■ **Assignment**:
In the records below, find the line with "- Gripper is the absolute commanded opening" and repeat exactly every line from it through the line with "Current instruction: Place". Pictures stay out.

[Opening Records to process section]

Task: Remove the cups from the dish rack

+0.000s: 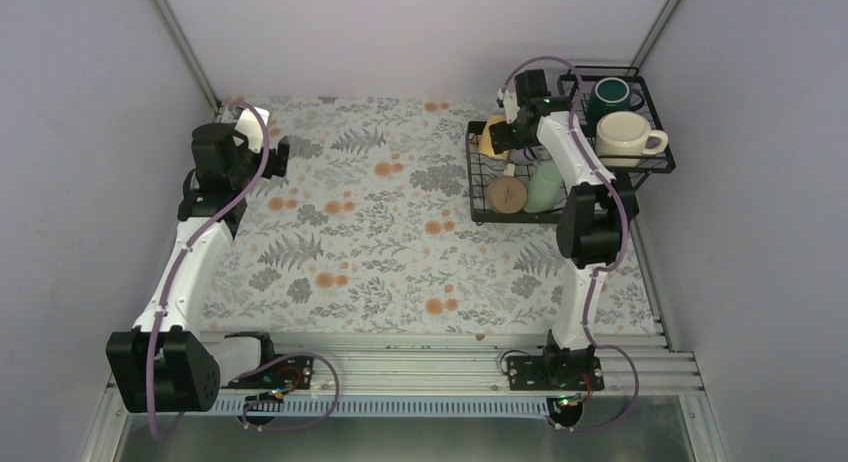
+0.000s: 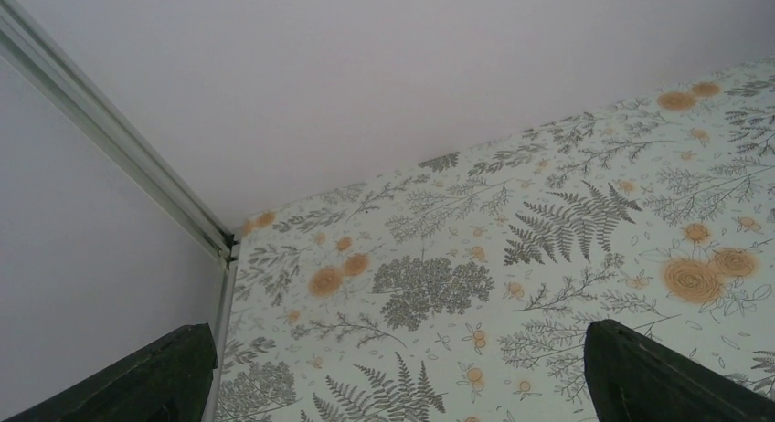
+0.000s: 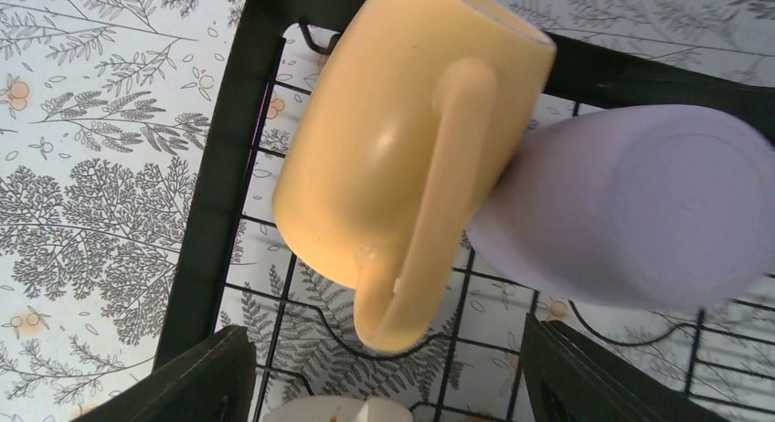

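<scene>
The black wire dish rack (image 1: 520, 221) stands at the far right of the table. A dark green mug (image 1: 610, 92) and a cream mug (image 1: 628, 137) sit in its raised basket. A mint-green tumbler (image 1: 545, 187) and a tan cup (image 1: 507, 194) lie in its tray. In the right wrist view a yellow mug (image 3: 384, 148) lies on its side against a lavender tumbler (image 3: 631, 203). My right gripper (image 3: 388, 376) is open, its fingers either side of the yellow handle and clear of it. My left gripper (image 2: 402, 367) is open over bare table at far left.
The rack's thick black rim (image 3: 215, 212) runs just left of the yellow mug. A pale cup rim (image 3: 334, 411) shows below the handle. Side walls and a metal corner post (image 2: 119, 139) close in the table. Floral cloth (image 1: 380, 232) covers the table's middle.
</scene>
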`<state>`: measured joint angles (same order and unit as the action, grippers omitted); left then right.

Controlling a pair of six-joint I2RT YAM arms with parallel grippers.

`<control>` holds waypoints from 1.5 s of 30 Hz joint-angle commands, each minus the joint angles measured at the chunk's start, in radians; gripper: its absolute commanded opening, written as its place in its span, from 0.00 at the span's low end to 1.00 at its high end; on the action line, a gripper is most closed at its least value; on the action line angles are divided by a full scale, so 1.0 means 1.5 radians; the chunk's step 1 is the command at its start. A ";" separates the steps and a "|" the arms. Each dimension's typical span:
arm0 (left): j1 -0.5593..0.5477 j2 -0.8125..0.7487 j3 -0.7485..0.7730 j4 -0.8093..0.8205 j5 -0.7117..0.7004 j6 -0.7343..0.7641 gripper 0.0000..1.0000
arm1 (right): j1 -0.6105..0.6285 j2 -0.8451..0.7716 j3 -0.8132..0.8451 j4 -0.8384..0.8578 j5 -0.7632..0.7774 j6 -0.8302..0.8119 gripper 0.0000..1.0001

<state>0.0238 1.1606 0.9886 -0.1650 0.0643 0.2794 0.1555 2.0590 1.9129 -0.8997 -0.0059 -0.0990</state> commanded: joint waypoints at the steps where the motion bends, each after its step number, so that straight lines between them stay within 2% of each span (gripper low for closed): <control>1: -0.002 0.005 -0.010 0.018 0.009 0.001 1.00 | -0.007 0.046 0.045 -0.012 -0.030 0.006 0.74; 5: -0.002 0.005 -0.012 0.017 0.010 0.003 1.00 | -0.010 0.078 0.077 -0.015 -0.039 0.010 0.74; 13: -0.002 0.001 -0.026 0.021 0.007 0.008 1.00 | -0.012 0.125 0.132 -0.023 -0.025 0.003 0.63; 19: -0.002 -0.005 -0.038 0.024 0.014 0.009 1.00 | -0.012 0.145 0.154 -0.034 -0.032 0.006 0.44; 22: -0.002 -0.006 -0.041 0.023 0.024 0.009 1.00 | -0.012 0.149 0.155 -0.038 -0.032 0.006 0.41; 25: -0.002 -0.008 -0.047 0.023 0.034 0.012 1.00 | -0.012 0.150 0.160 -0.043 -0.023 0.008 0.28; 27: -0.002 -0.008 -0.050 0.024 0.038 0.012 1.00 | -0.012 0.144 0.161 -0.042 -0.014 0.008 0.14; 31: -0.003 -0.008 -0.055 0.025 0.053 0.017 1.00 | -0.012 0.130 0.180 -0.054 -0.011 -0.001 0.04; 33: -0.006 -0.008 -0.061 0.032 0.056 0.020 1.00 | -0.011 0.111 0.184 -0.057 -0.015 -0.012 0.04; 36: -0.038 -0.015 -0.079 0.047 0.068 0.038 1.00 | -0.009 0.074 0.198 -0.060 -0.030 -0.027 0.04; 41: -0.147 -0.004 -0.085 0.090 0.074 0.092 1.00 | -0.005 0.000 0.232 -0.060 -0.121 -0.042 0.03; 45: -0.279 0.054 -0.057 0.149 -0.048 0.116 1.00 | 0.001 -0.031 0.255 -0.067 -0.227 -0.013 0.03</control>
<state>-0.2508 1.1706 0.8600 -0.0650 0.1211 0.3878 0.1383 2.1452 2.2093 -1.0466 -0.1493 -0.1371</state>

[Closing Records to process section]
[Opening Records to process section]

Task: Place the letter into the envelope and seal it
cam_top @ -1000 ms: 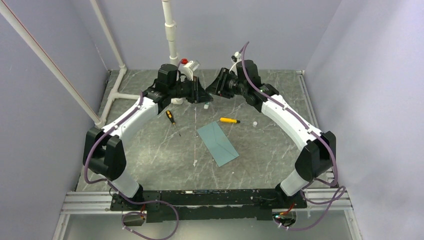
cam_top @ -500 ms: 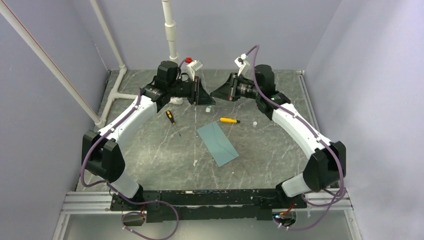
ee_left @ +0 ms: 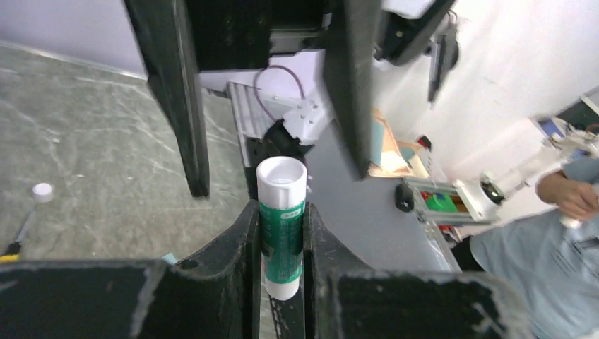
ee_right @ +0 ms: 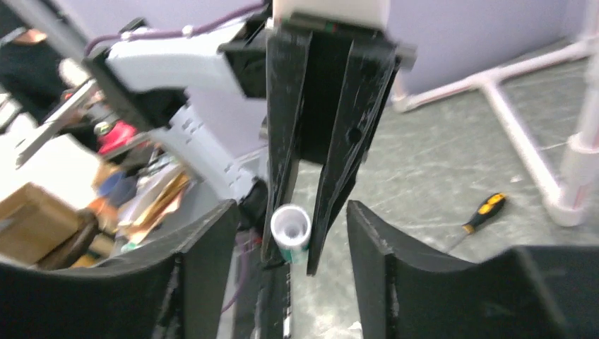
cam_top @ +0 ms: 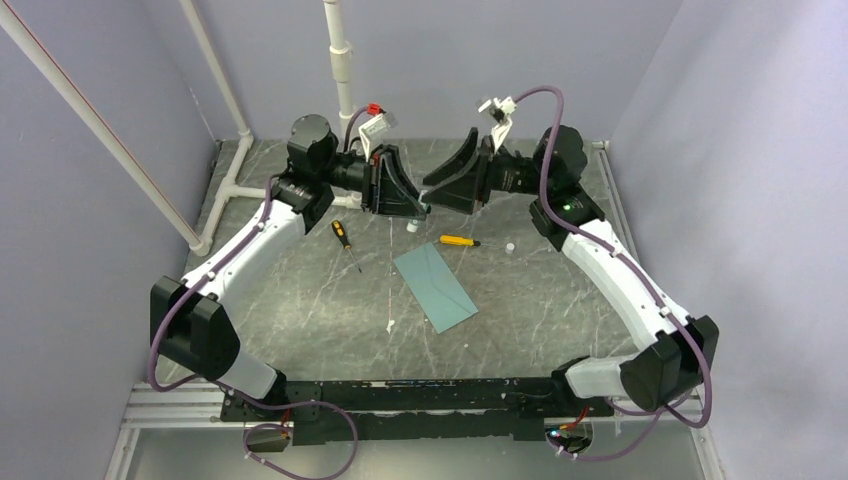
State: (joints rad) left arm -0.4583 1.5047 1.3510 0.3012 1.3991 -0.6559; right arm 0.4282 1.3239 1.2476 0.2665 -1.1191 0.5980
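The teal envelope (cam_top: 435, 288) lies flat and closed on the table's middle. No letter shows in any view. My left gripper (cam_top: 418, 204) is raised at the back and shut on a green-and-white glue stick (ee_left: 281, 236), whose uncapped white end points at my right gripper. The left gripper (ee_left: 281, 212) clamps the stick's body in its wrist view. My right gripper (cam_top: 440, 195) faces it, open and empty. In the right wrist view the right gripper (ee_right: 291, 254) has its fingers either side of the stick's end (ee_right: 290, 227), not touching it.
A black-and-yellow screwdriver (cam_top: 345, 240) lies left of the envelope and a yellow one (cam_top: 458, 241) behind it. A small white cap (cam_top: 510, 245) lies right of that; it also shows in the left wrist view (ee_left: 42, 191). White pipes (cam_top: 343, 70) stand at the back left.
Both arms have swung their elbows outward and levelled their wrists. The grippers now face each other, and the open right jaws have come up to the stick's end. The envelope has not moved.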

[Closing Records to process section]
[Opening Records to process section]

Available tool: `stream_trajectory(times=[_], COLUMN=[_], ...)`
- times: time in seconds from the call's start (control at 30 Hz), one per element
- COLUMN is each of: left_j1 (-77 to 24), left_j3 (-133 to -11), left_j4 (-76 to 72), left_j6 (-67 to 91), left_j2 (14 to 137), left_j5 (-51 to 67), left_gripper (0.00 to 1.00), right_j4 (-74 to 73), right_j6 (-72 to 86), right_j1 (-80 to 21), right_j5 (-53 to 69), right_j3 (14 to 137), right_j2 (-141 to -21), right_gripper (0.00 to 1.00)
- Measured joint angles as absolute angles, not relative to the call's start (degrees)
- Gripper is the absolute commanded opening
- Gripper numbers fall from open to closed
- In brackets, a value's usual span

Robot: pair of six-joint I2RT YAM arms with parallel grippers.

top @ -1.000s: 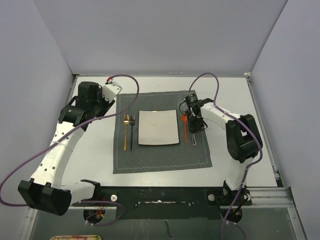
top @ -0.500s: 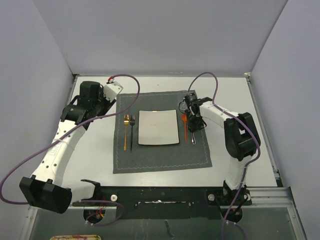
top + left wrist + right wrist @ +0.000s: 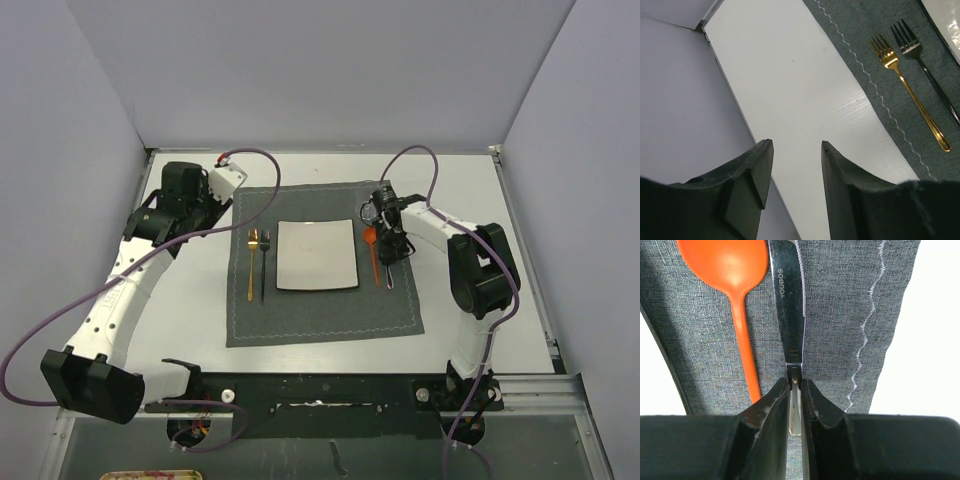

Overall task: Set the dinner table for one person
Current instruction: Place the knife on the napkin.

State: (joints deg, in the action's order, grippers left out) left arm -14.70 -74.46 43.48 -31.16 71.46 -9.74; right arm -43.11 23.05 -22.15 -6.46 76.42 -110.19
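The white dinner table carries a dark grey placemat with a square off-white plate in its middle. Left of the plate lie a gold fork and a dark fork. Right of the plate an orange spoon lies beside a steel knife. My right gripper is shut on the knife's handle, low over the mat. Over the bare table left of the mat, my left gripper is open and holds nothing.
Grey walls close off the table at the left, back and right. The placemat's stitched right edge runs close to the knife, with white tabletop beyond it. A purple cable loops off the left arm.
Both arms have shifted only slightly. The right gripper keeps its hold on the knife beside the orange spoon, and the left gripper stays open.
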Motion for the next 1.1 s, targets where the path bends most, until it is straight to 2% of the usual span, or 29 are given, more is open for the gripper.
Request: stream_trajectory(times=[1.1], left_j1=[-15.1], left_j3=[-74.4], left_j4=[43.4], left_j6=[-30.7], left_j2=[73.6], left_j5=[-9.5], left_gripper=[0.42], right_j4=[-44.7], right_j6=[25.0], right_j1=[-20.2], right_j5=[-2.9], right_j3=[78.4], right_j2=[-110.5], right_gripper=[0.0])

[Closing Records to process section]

■ **Written response**:
- Gripper is the absolute commanded opening
- Gripper numbers fall from open to closed
- In brackets, a value's usual span

Robot: pair of six-joint I2RT YAM arms with parallel grippers.

top @ -1.000s: 
top @ -0.500s: 
top + left wrist + right wrist @ +0.000s: 

Overall task: Set the dinner table for one person
Current instruction: Place the knife on the napkin.

The exercise has been finished.